Imagine a polltaker visits a supermarket at 7 pm every Thursday to conduct a survey of the careers that the shoppers hold. By its very nature, this poll will exclude, at some unknown probability, those people who are working at that time. This could be bartenders, night time TV news anchors, nurses with evening shifts, etc. Or it might exclude people of a certain ethnic group who prefer to shop at their ethnic grocer. If the goal was to represent the population of people who buy groceries from that type of store at that time, it could have a low sample bias. But if its purpose was to represent the entire population in that geographic region, it would be a non-probability sample with an unknown (possibly high) sample bias.
Part of the reason for choosing one type of sampling methodology over another is cost. As a general rule, the larger the population to be sampled from, the larger the sample population must be (to ensure that it is representative) and the harder it can be to eliminate bias. If a researcher is trying to select \(5\) people randomly from a classroom of \(20\) people, there are many easy ways to do this that will ensure the sample is random and representative. If that same researcher is trying to select from a population of \(200\) million, they're unlikely to select \(\frac{1}{4}\) of the population, and any size sample would be considerably more expensive in time and money.

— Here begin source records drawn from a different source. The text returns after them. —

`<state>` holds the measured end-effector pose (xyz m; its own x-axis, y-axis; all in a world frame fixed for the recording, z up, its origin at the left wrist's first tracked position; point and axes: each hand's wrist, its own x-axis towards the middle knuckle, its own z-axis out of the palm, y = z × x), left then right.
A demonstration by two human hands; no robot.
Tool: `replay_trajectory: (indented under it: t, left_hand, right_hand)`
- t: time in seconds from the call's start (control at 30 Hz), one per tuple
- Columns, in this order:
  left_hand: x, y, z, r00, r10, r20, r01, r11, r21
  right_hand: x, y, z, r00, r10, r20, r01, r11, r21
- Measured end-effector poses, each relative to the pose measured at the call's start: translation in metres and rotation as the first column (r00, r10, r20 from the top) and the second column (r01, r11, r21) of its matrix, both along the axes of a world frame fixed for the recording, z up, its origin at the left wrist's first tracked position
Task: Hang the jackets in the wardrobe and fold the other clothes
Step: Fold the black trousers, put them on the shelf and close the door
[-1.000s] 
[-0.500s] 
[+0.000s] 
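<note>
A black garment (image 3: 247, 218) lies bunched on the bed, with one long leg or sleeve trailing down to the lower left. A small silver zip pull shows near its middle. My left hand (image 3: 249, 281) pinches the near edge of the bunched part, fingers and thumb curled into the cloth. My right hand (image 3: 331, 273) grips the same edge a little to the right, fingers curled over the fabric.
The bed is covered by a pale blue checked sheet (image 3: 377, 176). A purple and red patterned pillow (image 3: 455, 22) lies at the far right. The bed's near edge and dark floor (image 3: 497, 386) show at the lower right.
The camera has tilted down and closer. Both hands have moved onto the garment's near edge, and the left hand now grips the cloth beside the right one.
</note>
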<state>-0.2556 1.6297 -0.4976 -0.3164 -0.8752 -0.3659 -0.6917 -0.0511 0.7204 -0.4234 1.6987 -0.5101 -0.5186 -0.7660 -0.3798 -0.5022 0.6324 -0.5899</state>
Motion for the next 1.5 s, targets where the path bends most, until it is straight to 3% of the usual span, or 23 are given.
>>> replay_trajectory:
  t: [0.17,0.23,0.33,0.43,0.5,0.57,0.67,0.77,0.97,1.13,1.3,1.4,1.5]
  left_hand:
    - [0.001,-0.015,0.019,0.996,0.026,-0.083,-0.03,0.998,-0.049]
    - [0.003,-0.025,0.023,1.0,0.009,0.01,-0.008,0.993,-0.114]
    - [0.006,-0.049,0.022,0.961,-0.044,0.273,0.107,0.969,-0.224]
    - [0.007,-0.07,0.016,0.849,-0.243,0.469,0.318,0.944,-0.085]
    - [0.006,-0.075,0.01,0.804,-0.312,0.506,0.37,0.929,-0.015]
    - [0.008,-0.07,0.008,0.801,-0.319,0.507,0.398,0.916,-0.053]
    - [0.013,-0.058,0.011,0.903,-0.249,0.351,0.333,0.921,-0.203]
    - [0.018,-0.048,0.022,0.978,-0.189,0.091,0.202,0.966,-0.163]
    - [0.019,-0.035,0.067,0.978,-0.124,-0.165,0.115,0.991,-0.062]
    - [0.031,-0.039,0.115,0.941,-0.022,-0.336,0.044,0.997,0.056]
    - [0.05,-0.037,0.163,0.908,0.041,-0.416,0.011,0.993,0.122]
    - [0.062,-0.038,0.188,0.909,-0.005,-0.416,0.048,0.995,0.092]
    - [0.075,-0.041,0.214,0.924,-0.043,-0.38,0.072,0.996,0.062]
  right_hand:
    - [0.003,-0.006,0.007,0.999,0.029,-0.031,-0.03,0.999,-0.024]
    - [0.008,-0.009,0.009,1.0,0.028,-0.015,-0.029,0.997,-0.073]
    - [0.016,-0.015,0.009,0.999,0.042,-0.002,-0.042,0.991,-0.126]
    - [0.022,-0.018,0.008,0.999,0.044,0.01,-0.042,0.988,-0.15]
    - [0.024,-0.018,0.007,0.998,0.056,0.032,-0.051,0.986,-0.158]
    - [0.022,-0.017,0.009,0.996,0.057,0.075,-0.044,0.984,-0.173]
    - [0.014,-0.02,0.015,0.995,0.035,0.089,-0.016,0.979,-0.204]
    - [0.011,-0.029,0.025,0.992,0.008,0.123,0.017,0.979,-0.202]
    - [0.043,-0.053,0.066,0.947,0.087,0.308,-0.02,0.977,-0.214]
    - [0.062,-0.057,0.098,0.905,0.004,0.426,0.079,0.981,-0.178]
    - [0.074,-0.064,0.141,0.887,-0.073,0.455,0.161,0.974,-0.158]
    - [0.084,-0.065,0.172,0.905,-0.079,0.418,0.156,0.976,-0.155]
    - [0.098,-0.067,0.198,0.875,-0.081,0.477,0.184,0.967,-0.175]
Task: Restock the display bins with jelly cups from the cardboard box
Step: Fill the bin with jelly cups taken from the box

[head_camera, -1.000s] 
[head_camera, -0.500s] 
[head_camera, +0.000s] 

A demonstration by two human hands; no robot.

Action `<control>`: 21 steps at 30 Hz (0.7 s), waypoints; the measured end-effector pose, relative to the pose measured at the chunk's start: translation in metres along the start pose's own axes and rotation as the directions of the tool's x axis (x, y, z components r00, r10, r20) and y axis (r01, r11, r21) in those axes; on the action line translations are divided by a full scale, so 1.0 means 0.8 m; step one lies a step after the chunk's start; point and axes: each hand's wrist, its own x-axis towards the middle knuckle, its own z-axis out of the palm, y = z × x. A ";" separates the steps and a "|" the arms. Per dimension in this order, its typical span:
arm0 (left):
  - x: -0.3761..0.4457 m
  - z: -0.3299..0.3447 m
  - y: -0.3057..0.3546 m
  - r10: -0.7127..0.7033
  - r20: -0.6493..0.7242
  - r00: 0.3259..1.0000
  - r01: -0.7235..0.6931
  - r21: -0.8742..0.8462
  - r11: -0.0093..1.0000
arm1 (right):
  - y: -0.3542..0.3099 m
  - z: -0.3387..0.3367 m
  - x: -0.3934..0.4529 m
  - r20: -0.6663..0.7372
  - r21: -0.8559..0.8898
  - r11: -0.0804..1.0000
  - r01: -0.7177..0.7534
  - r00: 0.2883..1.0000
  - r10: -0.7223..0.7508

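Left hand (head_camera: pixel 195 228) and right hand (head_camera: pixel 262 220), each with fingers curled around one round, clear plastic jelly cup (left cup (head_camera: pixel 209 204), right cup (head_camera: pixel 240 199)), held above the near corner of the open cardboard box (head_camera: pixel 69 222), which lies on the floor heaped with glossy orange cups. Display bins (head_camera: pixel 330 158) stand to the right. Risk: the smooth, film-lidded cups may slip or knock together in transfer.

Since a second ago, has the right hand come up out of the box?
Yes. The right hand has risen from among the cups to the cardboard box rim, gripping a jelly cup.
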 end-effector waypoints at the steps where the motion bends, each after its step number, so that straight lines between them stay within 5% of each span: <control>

One thing that is rarely spoken to is that samples are usually not randomly accounting for time. That is, the sample is taken at whatever time the researchers gathered the data. Ten years earlier or ten years later, that population could change.
Probability Sampling
Random sampling is the most basic type of sampling, taking a truly random \(x\%\) of the population a researcher wishes to study. The challenge is that true randomness is difficult to implement: to ensure that it's actually random, that is, every single member of the population has an equal probability of being selected. In theory, a random sample would look something like every member of the population is given a single raffle ticket, and then the sample is picked from the available raffle tickets. However, the larger the population gets, the harder it is to ensure that each member of the population is given the same chance of being selected as any other. That is, it can be hard to assign each member one raffle ticket and pick from all raffle tickets with equal probability.
It can be relatively easy to check if a sample is truly random by comparing the sample to known data about the tested population (provided such data is available). For example, a sample of the population of Australia should be \(50\%\) male and \(50\%\) female as the entire population is 50-50.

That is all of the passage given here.